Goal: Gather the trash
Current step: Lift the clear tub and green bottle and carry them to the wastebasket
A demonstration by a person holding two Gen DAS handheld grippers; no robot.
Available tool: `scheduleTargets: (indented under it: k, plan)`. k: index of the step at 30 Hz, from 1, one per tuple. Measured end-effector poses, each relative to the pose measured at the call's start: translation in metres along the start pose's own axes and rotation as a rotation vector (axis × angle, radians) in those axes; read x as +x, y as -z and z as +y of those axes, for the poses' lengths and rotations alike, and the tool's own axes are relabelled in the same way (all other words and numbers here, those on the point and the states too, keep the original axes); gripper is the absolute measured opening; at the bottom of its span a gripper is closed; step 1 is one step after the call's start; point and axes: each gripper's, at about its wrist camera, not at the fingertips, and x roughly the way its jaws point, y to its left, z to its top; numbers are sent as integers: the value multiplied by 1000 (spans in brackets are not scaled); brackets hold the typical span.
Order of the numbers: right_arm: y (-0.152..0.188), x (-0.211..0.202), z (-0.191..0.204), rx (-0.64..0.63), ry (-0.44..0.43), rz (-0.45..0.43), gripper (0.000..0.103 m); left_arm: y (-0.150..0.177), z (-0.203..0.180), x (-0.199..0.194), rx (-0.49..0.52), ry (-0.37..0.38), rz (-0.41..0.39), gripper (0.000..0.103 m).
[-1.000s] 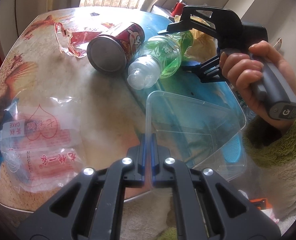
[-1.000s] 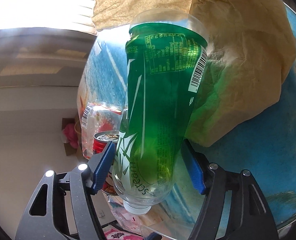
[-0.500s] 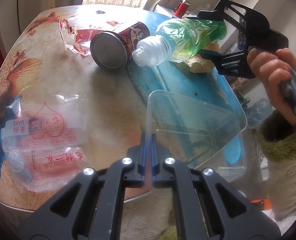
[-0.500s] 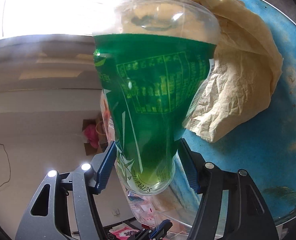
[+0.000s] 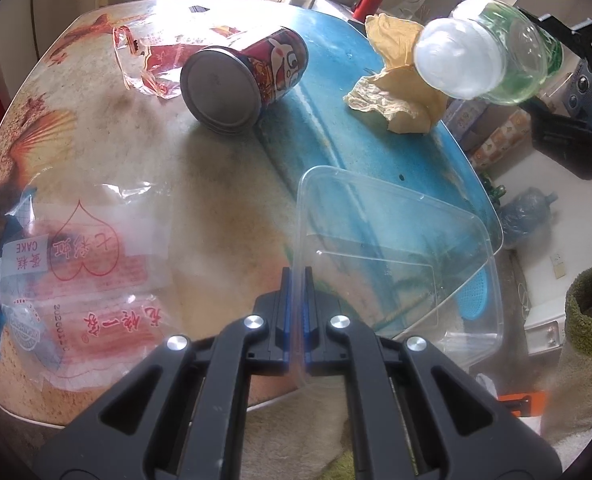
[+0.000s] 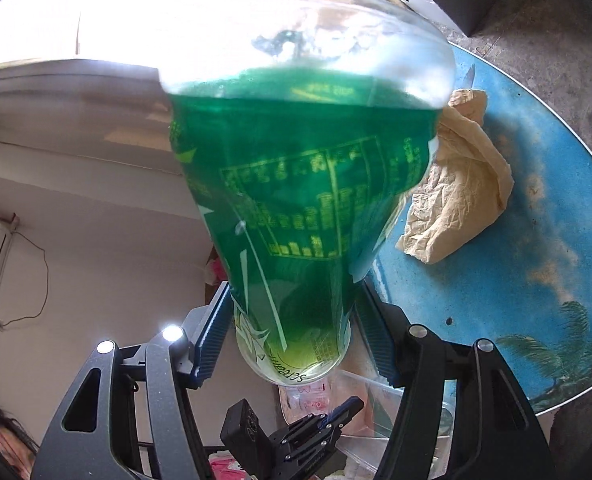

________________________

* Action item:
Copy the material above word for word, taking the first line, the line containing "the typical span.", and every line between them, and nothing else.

* The completed task:
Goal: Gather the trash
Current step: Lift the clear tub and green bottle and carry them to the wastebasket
A demonstration by a person holding two Gen DAS handheld grippers; no robot.
Available tool: `scheduleTargets: (indented under it: k, plan)`. k: index of the step at 30 Hz, from 1, one per tuple. Measured end-effector poses, each relative to the pose measured at the call's start: translation in metres along the start pose's own axes and rotation as a rotation vector (axis × angle, radians) in those axes; read x as +x, y as -z and z as +y of those axes, for the poses' lengths and rotations alike, and the tool's own axes are relabelled in the same way (all other words and numbers here, those on the point and the states too, keep the original axes); gripper is the absolute measured opening; at the bottom of its span a gripper is closed; step 1 is one step after the call's start; point and axes: each gripper's, at about its wrist camera, not at the fingertips, and x roughly the way its jaws point, y to its left, z to its top; numbers are sent as integers: the value multiplied by 1000 (spans in brackets are not scaled); brackets hold the typical span.

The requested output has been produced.